Updated on January 12, 2016

The so-called anti-government activists in Oregon posit the federal government's ownership of public lands, hence the term public, is Unconstitutional. Of course, their argument, if nothing else, is utter nonsense, for the authors of the document were clear that the government would control public lands. These protesters want to seem they're for egalitarianism, but they're certainly not, far from it. Their aims are selfish and narrow. However, their misreading of the Constitution is quite common. Reading comprehension, I have you, is not many Americans' strength (although being able to take endless pictures of meals has become a banal skill today).
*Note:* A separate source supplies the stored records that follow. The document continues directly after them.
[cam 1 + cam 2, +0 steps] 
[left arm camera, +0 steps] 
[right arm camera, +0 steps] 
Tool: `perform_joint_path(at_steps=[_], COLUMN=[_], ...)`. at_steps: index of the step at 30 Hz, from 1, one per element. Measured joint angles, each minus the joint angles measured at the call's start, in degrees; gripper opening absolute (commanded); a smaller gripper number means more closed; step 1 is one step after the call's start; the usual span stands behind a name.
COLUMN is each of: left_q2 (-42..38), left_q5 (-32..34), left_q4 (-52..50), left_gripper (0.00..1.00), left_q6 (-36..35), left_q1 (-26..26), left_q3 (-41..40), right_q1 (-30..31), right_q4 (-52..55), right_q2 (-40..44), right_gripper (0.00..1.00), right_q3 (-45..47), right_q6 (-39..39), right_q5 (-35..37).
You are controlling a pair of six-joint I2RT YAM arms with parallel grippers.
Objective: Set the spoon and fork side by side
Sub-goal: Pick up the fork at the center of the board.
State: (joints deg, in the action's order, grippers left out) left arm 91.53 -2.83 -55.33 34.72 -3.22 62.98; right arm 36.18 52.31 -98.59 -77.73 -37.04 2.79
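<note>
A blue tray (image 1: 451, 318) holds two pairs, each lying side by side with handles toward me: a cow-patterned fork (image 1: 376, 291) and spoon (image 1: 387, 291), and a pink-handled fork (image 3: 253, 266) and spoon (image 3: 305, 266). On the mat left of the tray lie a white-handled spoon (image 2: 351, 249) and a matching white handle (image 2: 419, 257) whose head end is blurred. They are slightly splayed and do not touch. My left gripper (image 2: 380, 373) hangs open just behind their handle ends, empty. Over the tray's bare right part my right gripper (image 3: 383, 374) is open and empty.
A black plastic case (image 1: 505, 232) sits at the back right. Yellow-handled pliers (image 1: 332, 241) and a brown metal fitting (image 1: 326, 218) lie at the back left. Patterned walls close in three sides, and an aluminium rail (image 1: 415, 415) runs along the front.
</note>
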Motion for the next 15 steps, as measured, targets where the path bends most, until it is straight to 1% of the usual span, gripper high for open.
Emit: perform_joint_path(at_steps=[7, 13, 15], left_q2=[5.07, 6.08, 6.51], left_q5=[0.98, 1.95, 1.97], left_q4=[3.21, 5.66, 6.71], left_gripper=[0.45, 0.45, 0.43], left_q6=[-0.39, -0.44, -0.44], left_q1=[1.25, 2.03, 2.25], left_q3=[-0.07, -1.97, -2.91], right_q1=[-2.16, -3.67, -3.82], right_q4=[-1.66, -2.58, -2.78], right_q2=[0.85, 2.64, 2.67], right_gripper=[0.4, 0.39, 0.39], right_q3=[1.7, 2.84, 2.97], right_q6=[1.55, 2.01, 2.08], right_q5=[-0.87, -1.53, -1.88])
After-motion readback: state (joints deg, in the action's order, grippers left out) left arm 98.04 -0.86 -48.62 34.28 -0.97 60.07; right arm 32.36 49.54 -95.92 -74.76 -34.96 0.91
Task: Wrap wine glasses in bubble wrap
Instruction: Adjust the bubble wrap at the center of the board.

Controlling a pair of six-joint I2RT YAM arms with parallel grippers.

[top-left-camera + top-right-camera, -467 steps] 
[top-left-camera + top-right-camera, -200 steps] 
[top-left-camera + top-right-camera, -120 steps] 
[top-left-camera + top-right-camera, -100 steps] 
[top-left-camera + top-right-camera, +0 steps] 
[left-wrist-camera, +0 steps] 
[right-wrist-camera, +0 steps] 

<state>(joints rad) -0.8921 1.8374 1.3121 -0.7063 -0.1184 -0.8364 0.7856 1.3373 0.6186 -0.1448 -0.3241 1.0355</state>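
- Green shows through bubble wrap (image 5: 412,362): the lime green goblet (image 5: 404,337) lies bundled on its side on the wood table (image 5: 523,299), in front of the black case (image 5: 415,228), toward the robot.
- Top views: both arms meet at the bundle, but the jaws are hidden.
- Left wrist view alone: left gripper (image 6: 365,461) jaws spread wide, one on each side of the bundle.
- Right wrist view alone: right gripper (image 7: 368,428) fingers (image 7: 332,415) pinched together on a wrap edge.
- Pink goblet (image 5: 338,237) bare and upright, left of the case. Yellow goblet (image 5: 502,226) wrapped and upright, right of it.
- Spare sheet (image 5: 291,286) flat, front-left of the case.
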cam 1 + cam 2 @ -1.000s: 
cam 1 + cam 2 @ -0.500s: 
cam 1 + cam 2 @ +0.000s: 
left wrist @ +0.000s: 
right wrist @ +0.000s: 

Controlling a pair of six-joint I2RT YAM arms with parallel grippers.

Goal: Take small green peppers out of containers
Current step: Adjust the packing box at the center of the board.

I experienced this as well. A few people argued how the draft wasn't banned but discontinued. I don't mind their saying it's discontinued, though I don’t agree for reasons I’ll share in a moment. First, they said if the draft were banned, then it can't be reinstated, which is, again, gibberish. Banning a policy or law doesn't mean it can't be reinstated. In fact, the Selective Service Act of 1948 expired in 1973, and since you can't discontinued something that doesn't exist, the draft couldn’t have been discontinued, but it is unlawful now, hence banned. They even believed the draft was mentioned in the Constitution, and when they cited the article, they don’t even know that the article from which they’re basing their arguments on doesn’t even support their opinions. The authors never considered a national draft. How could they? They were concerned, however, with funding an army, not drafting men. If the draft was already in the Constitution, then Selective Service Acts were unnecessary, correct? A brief but meticulous reading could had cleared any misunderstanding.

Reading comprehension, like speaking Latin, is becoming a lost skill. To accommodate many Americans, as the protesters, we need to dumb down the Constitution. It might be, for all sake and purposes, too convoluted for average readers. Experts say that the Constitution was written on a college or graduate level, and the average reading level, according to experts, in the country is between 7thor 9th grade. No wonder why the document is so often clumsily misinterpreted.

Perhaps we need a panel of celebrities to reword the Constitution in today's sophomoric jargon. It will be epic, rivaling the Vulgate, perhaps. Yeah, instead of " We the People", the revered document would read in today's argot, " Hey, What's Up? You got rights now. That’s hot!"